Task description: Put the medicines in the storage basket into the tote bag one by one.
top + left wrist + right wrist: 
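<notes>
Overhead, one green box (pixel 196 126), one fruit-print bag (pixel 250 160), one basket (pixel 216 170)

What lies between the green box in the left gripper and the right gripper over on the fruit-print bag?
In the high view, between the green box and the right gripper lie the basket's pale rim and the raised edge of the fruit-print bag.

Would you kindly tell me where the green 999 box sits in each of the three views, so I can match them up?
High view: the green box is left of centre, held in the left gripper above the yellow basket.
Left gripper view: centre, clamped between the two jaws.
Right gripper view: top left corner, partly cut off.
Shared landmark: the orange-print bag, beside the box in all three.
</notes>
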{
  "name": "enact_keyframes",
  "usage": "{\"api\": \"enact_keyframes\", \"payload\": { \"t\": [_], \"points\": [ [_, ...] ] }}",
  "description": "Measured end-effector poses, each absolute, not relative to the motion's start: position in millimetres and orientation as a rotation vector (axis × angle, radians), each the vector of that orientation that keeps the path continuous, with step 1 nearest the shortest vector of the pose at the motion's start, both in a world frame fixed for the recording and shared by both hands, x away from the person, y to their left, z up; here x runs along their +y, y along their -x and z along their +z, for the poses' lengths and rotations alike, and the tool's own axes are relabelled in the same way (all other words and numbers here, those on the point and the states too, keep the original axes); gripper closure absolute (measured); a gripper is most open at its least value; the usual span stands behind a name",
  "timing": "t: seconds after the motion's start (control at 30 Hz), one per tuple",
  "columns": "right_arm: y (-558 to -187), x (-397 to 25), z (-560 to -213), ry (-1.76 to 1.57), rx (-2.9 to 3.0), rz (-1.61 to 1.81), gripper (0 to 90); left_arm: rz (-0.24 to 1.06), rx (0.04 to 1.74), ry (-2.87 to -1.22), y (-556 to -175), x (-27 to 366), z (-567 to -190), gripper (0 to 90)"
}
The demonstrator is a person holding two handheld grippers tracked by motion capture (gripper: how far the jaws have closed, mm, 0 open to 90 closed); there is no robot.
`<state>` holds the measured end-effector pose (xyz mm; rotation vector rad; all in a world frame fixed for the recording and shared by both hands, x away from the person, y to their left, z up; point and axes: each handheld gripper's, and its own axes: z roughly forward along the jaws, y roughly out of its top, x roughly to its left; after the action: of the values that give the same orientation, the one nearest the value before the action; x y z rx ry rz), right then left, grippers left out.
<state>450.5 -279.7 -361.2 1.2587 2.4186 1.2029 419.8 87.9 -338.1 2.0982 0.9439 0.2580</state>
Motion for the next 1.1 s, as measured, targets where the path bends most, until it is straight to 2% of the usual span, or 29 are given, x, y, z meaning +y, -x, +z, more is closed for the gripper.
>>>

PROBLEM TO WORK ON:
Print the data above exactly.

RESULT OF THE TASK:
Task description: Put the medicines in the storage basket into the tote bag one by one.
top + left wrist + right wrist: 
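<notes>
Overhead, one green box (pixel 196 126), one fruit-print bag (pixel 250 160), one basket (pixel 216 170)

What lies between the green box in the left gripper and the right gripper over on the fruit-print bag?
In the high view, between the green box and the right gripper lie the basket's pale rim and the raised edge of the fruit-print bag.

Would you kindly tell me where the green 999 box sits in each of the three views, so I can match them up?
High view: the green box is left of centre, held in the left gripper above the yellow basket.
Left gripper view: centre, clamped between the two jaws.
Right gripper view: top left corner, partly cut off.
Shared landmark: the orange-print bag, beside the box in all three.
</notes>
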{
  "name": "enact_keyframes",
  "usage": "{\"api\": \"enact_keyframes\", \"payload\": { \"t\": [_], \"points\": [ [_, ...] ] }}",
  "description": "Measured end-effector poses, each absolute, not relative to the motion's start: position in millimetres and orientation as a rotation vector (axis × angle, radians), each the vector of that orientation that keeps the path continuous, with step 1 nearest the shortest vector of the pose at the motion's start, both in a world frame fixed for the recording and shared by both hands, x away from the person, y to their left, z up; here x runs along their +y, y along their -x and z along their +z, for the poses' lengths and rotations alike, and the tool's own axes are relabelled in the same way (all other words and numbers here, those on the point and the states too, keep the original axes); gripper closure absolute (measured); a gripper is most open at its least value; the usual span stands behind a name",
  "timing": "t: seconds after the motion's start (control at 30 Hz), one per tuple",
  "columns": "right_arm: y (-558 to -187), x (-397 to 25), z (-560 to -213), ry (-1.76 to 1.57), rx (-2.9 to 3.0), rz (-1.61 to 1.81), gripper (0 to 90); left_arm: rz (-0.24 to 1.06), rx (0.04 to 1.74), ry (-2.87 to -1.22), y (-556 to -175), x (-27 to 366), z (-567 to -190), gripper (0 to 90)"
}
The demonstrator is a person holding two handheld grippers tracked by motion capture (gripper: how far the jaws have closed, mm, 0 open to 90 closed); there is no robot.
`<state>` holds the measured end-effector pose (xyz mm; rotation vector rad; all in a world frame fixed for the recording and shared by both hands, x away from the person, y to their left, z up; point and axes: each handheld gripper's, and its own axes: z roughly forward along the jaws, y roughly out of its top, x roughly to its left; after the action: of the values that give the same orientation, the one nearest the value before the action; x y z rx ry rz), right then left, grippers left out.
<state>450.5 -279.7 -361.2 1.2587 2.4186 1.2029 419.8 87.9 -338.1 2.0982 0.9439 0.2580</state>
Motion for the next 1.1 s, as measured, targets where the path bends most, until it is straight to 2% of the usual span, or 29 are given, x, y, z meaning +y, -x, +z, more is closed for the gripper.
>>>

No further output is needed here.